If not for his mouth.
This guy had one of those slanted smiles going on. The kind so lazy only half of it bothered to go to work. And yet, something about the ease of it suggested a near permanence on his face, while its stunted progress implied—well, she supposed that was part of the lure. It could really imply anything.
That smile was the kind women got lost in while trying to unravel its mystery.
Only, Megan was through trying to read signs and figure guys out. Which was why she pried her eyes loose from the table where this one had settled in with a friend or associate or whomever, and forced herself to refocus on Tina and Jodie...who were totally focused on her.
In tandem they leaned forward, resting on their elbows.
“Window-shopping the gene pool, Megan?” Tina asked with a knowing smirk as one pencil-thin brow pushed high. “See something you like?”
Jodie’s eyes narrowed. “His suit is too perfectly cut to be anything but made-to-measure. The suit, the watch, the links. This guy has quality catch written all over him. Megan, quick, cross your legs higher and give up some thigh. Tina, get his attention.”
Megan’s lips parted to protest, but Tina was a woman of action. “Wow, Megan, I knew you were a gymnast, but I didn’t think anyone’s legs could do that!”
Tina’s face took on an expression of benevolence and she crossed her arms, leaning back in her seat. “You’re welcome.”

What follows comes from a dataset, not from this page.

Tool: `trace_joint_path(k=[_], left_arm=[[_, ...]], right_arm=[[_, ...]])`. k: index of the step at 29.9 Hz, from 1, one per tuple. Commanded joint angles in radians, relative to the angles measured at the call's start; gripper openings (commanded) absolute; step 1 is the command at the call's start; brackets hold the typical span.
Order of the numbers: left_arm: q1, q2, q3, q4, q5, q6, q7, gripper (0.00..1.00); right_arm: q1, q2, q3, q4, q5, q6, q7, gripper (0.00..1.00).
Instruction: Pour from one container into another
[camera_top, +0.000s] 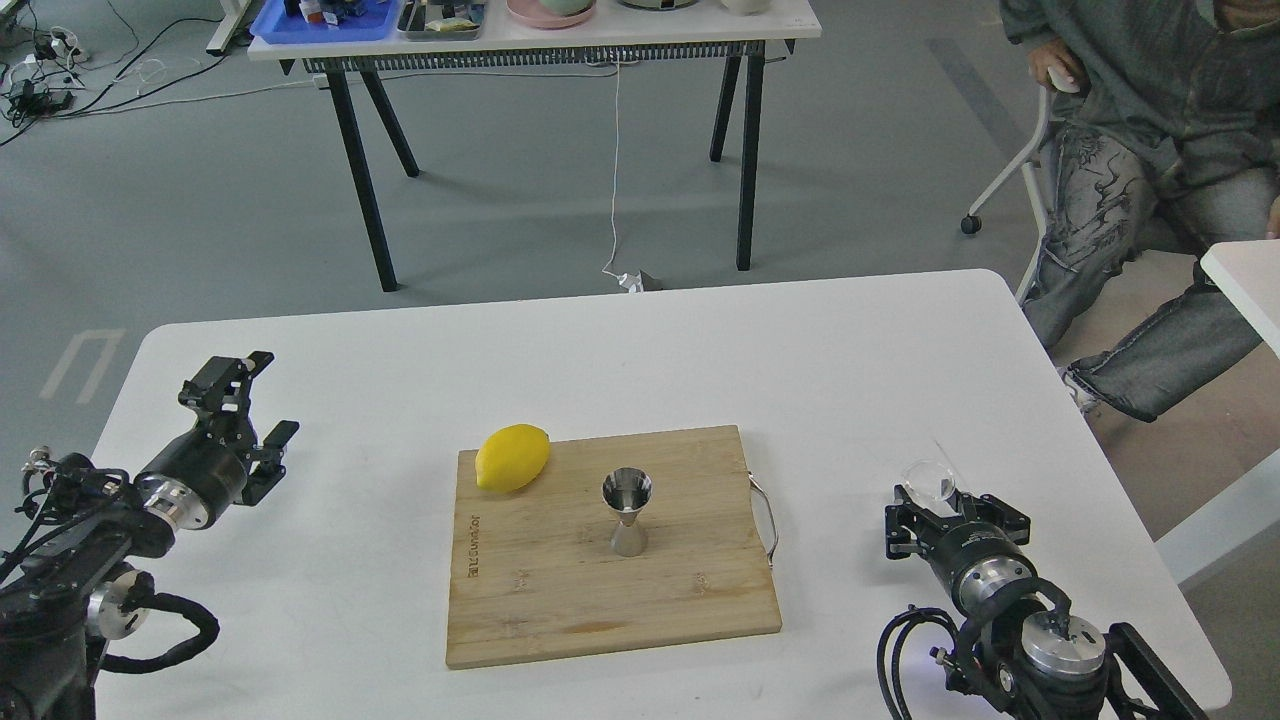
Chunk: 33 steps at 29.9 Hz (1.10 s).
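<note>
Glass cup (930, 481) sits gripped in the right hand (945, 510), well right of the jigger (627, 522) upright on the cutting board (520, 600). It should travel level until above the jigger's mouth, then tip slowly. Left hand (232, 385) idles, fingers apart.

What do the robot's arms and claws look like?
Both arms are black with shiny silver metal rings at the joints. The left claw is a boxy black piece with two short fingers. The right claw is black and boxy too. Loops of black cable curl beside each arm near the bottom edge.
</note>
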Motion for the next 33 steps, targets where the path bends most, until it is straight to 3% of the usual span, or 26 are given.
trace_joint_path(k=[1,20,25,26,33], left_arm=[[0.0,0.001,0.0,0.0,0.0,0.0,0.0,1.0],[0.006,0.002,0.0,0.0,0.0,0.0,0.0,1.0],[0.006,0.002,0.0,0.0,0.0,0.0,0.0,1.0],[0.006,0.002,0.0,0.0,0.0,0.0,0.0,1.0],[0.006,-0.001,0.0,0.0,0.0,0.0,0.0,1.0]], right_arm=[[0.011,0.0,0.0,-0.001,0.0,-0.002,0.0,0.5],[0.017,0.0,-0.002,-0.001,0.0,-0.003,0.0,0.58],[0.017,0.0,-0.003,0.001,0.0,-0.005,0.0,0.83],[0.017,0.0,-0.003,0.001,0.0,-0.005,0.0,0.96],[0.017,0.0,-0.009,0.002,0.0,-0.005,0.0,0.99]])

Needles of tension prickled up and down her back as she struggled for her next breath. Eyes fixed on the tabletop in front of her, Megan held up her empty martini glass and prayed to the cocktail gods for a refill. When she thought she could manage more than a squeak, she cleared her throat and replied to anyone within listening distance, “I’m not a gymnast.”
At which point Tina and Jodie burst out laughing.
* * *
“It may not seem like it now, but you’re better off without her...”
Connor Reed shifted irritably in his chair, swirling the amber and ice of his scotch as he listened to Jeff Norton forfeit his status as one of the guys. “Noted.”
And not exactly a news flash.
“...You and Caro were together for almost a year... It’s okay to be hurt...”
Hurt? Connor’s eye started to twitch.
This wasn’t guy talk. It wasn’t the promised blowing off of steam with which he’d been lured to Sin City.
It wasn’t cool.
“...a blow to the ego, and for someone with an ego like yours...”
Growling into his glass, he muttered, “We need to get your testosterone levels checked.”
“Whatever,” Jeff answered, unfazed. He was as secure with his emotional “awareness” as he was with his position as Connor’s oldest and best friend. “All I’m saying is you were ready to marry Caro two weeks ago. I don’t believe you’re as indifferent as you make out to be.”
“Yeah, but you never want to believe the truth about me,” Connor replied with an unrepentant grin. “Seriously, though, Jeff, like I told you before, I’m fine. Caro was a great girl, but hearing what she had to say...I’m more relieved than anything else.”
The following grunt suggested Jeff wasn’t buying it.
And to an extent, the guy might be right. Just not the way he figured.
Connor wasn’t heartbroken over the end of the relationship because his heart had never played into the equation. Callous but true. And something Caro had understood from the first.
Connor didn’t do love. All too well he understood the potential of its destructive power. He knew the distance of its reach, had experienced the devastation of its ripple effect. No thank you. He hadn’t been signing on for more.
What he’d been after was a family. The kind he’d only ever seen from the outside looking in, but coveted just the same. The kind his father hadn’t wanted some bastard son to contaminate, and his mother had been too deep in her own grief to sustain. So he’d been determined to build his own.